The proof chain is 1 of the 3 core components of the mini-blockchain scheme and provides our 3rd function of the blockchain. It is essentially just a chain of block headers. When nodes discard the old blocks, they will not discard the block headers, only the transactions. So the mini-blockchain is essentially a blockchain pruned of all but the most recent transactions. This means all nodes can still use the chain of block headers to verify the best mini-blockchain with the highest cumulative difficulty, and thanks to the account tree they don't need old transactions to calculate address balances.
The way the proof chain works is that it essentially acts as a container of spent network energy because the proof-of-work solutions (or “proofs”) are chained together in such a way that each proof is connected to the one before it and each proof corresponds to the block it was created for. The proof chain proves which mini-blockchain has the most long-term computational backing. We are able to store this proof chain indefinitely because it is extremely small and trimmable and we don't need to store all the block data along with it.
We have what is essentially a normal blockchain, so mining can work the same way as it does in Bitcoin. Nodes must hash the block headers and search for resulting hashes below the current target. It's possible to discard old transactions and store only a chain of block headers because proving the solution doesn't rely upon knowing the transactions in the block. It's secure for the same reason Bitcoin is secure, each proof in the proof chain feeds into the next proof, making it nearly impossible to generate a fake proof chain.
The master hash needs to be embedded in the block headers as detailed in figure 0-a because it allows the nodes to verify the transactions in the block and make sure their account tree has been altered correctly by the block. The master hash stored in the block header is calculated after the transactions in the block have been applied to the account tree. We can work our way from the start of the proof chain up to where it feeds into the back-end of the mini-blockchain and we can verify that the most recent blocks we have are valid.

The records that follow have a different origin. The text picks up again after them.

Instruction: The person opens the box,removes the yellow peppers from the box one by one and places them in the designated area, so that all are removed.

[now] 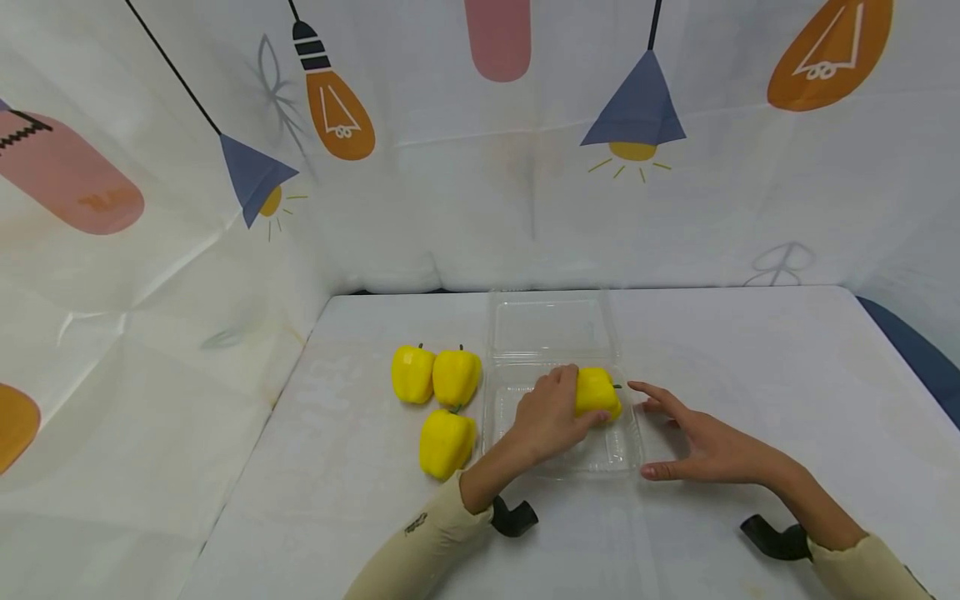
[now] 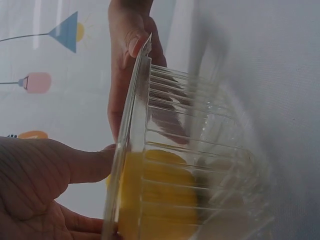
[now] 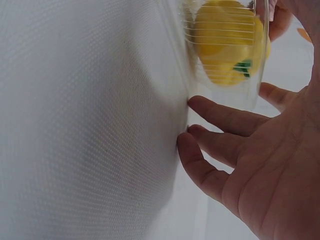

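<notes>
My left hand (image 1: 546, 412) grips a yellow bell pepper (image 1: 596, 392) inside the right part of a clear plastic clamshell container (image 1: 517, 392). The pepper lies on its side, its green stem pointing right. Through the ribbed wall, the left wrist view shows the same pepper (image 2: 167, 195) low in the container, with the left thumb over the rim. My right hand (image 1: 701, 442) is at the container's right side, fingers spread and holding nothing. In the right wrist view its fingertips (image 3: 197, 102) are right at the table surface, close to the container wall.
Three more yellow bell peppers (image 1: 447, 442) stand in a cluster left of the container. The container's lid (image 1: 553, 325) is folded back toward the far edge of the white table (image 1: 750, 358). A printed white curtain (image 1: 465, 183) hangs behind the table and along the left.
</notes>
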`<state>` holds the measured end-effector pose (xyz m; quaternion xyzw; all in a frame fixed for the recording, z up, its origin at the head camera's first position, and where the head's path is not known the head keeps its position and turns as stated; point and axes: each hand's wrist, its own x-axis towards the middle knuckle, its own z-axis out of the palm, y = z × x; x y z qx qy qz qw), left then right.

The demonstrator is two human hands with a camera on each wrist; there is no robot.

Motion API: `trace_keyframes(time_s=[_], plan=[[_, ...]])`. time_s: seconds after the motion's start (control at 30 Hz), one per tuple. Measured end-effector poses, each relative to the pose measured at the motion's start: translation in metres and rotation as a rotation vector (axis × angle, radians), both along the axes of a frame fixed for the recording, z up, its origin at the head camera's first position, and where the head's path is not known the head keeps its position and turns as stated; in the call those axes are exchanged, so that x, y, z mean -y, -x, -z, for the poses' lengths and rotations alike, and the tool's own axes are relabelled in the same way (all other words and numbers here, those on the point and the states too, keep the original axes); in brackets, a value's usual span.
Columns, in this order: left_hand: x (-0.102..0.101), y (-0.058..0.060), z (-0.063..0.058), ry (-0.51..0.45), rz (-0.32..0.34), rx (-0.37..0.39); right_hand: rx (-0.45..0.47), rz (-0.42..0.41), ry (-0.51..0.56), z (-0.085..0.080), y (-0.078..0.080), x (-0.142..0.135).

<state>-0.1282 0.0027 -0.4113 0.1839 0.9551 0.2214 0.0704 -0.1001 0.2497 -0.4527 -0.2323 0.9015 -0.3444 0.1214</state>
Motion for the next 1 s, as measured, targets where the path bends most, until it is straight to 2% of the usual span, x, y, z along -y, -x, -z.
trace_keyframes(time_s=[0.63,1.0], plan=[[-0.0065,0.0003,0.0013,-0.009,-0.008,-0.035,-0.004,0.001,0.013,0.0010,0.0003,0.0004],[-0.0074,-0.0001,0.0035,-0.046,-0.018,-0.045,0.003,0.002,0.014,0.0017,0.0000,0.0000]])
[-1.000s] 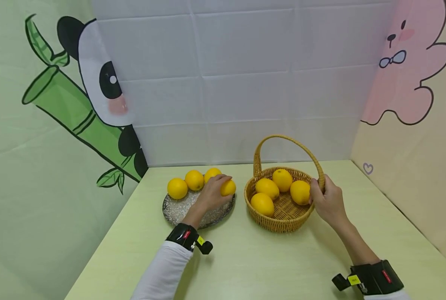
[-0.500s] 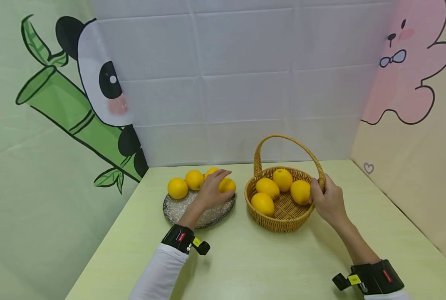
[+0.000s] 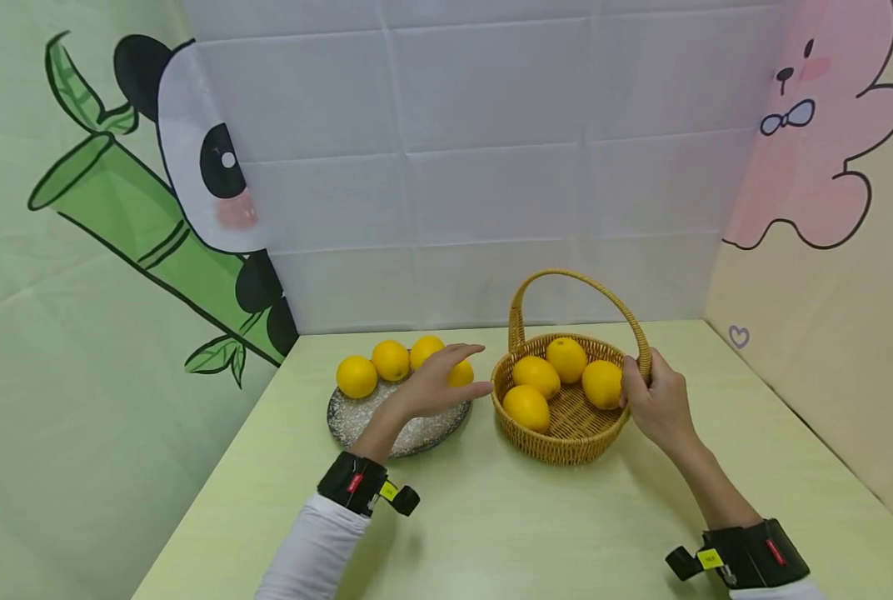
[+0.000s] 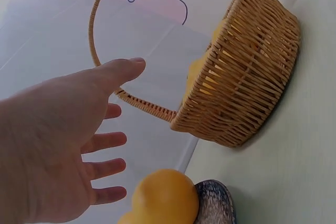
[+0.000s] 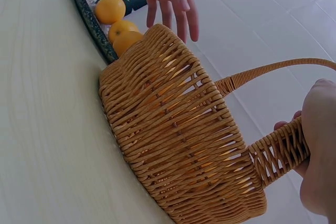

Without the proof chain it's impossible to tell which blockchain and account tree should be trusted, the proof chain essentially helps to secure the entire network and point nodes to the right chain. It gives us some historical data about what happened before the oldest block in the mini-blockchain, and it's the best type of data: proof-of-work. We can work our way from the start of the proof chain up to where it feeds into the back-end of the mini-blockchain and we can verify that the oldest block in the mini-blockchain has the backing of the proof chain.
Security provided by proof chain
Since the proof chain proves which mini-blockchain has the most long-term computational backing, an attacker cannot sit around forever generating a fake proof chain because the proof chain must feed into the mini-blockchain. So if an attacker tries to create a totally invalid mini-blockchain they will also need a strong proof chain to go along with it. This essentially takes us back to the level of security of offered by a typical full blockchain scheme, but it's still not perfectly secure in all situations.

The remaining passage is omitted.